Parallel 2: Platonic Convergence with Scale

Just as vision models trained with different objectives converge toward similar representations, independently trained molecular models exhibit the same phenomenon. Different NNPs can be mapped into a common latent space with minimal performance loss—a molecular analogue of the Platonic Representation Hypothesis.

This suggests that MACE-like representations aren’t arbitrary—they’re discovering something fundamental about molecular structure.

Parallel 3: Representation Alignment Benefits Generative Models

MACE-REPA directly applies the Phase 1 alignment paradigm to molecular force fields, aligning generative model representations to frozen MACE features. Early results are promising, but this work is still in its infancy compared to the sophisticated alignment methods in vision.

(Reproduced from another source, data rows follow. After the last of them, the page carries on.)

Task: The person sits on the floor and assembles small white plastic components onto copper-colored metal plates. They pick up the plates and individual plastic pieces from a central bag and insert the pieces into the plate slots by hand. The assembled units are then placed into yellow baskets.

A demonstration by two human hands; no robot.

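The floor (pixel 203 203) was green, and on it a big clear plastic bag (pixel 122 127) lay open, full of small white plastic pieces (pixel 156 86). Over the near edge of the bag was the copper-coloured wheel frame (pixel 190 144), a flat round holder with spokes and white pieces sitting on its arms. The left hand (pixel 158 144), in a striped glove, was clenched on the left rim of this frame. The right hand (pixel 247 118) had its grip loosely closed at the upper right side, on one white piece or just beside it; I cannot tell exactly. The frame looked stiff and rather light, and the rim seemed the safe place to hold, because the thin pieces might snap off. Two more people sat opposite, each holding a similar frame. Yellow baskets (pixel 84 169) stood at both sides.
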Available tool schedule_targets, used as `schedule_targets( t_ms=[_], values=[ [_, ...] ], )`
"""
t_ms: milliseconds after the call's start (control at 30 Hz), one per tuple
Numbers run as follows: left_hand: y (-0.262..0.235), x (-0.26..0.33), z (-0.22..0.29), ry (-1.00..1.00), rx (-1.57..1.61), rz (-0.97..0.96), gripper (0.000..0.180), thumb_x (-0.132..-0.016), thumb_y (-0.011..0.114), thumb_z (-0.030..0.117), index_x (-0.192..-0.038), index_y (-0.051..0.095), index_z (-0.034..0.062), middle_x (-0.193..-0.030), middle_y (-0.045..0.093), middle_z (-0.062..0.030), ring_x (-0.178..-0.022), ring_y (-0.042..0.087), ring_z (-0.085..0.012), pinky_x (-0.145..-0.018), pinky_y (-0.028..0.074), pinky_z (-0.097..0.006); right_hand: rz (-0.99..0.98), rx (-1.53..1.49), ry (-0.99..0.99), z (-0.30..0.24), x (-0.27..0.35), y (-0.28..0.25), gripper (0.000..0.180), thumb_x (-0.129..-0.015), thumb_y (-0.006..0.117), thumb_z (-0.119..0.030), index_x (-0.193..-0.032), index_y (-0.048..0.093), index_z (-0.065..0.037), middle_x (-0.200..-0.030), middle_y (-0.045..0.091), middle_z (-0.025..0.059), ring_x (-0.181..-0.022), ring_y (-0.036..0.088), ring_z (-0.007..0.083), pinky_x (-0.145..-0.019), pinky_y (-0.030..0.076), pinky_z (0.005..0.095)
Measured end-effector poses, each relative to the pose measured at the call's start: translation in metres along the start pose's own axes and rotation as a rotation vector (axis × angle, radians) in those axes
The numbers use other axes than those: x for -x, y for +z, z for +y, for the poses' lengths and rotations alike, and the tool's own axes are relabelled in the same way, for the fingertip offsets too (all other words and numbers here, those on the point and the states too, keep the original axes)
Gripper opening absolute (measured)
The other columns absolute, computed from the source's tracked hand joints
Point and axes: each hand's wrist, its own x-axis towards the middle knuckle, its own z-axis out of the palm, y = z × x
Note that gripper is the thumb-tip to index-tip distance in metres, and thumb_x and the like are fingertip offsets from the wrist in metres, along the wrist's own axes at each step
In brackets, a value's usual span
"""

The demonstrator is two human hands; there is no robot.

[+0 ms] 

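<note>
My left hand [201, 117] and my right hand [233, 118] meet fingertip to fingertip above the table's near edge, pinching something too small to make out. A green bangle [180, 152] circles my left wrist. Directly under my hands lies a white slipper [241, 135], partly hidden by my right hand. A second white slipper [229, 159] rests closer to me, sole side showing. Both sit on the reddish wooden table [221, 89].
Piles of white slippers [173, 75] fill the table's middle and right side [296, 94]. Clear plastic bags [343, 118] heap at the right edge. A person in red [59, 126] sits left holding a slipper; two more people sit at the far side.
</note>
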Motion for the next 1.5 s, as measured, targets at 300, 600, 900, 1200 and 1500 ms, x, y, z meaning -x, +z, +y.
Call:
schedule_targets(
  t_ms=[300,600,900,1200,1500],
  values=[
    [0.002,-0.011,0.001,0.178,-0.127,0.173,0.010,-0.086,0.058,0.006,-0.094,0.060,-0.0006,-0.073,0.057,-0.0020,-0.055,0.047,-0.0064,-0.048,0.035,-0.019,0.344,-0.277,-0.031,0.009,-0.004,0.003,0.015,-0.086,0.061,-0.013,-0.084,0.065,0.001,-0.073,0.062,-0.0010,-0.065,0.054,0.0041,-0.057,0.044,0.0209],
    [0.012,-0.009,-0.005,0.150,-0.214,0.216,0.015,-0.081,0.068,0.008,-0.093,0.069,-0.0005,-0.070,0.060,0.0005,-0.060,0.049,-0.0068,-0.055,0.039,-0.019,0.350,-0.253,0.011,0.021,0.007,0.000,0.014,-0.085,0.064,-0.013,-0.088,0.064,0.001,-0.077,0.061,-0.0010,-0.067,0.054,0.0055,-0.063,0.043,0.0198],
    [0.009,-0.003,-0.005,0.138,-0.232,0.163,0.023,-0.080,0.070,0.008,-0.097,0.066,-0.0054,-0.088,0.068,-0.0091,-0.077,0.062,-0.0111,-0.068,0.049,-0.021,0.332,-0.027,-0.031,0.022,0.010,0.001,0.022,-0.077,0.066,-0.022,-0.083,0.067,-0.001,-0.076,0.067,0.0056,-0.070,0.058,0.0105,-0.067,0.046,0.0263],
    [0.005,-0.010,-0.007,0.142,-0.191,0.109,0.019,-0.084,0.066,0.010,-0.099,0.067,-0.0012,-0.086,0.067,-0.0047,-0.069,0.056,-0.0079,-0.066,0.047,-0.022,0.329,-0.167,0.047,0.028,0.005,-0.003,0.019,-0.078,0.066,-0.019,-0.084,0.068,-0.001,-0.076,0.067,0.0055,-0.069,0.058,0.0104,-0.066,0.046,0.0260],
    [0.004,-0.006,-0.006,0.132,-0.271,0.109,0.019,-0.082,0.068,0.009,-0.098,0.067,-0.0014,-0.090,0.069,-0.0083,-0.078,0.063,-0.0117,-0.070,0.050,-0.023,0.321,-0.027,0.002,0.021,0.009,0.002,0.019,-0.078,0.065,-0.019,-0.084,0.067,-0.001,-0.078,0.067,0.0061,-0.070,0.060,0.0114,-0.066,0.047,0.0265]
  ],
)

Three Strategies for Molecular ML

Based on the vision lessons, I see three complementary strategies for molecular generative modeling:

Three approaches: (1) using pretrained embeddings for downstream tasks, (2) aligning generative models to foundation model features, (3) drawing architectural inspiration from what makes foundation models work.

Strategy 1: Use Pretrained Embeddings Directly

The simplest approach: take MACE embeddings and use them for downstream prediction. This works well for property prediction, but naively incorporating them doesn’t always help—as we explored in the RF3 paper, simply conditioning on MACE embeddings did not improve structure prediction accuracy.

The vision lesson: Embeddings need to be incorporated thoughtfully. In vision, spatial alignment matters more than global semantics. For molecules, perhaps local environment descriptors matter more than global molecular embeddings.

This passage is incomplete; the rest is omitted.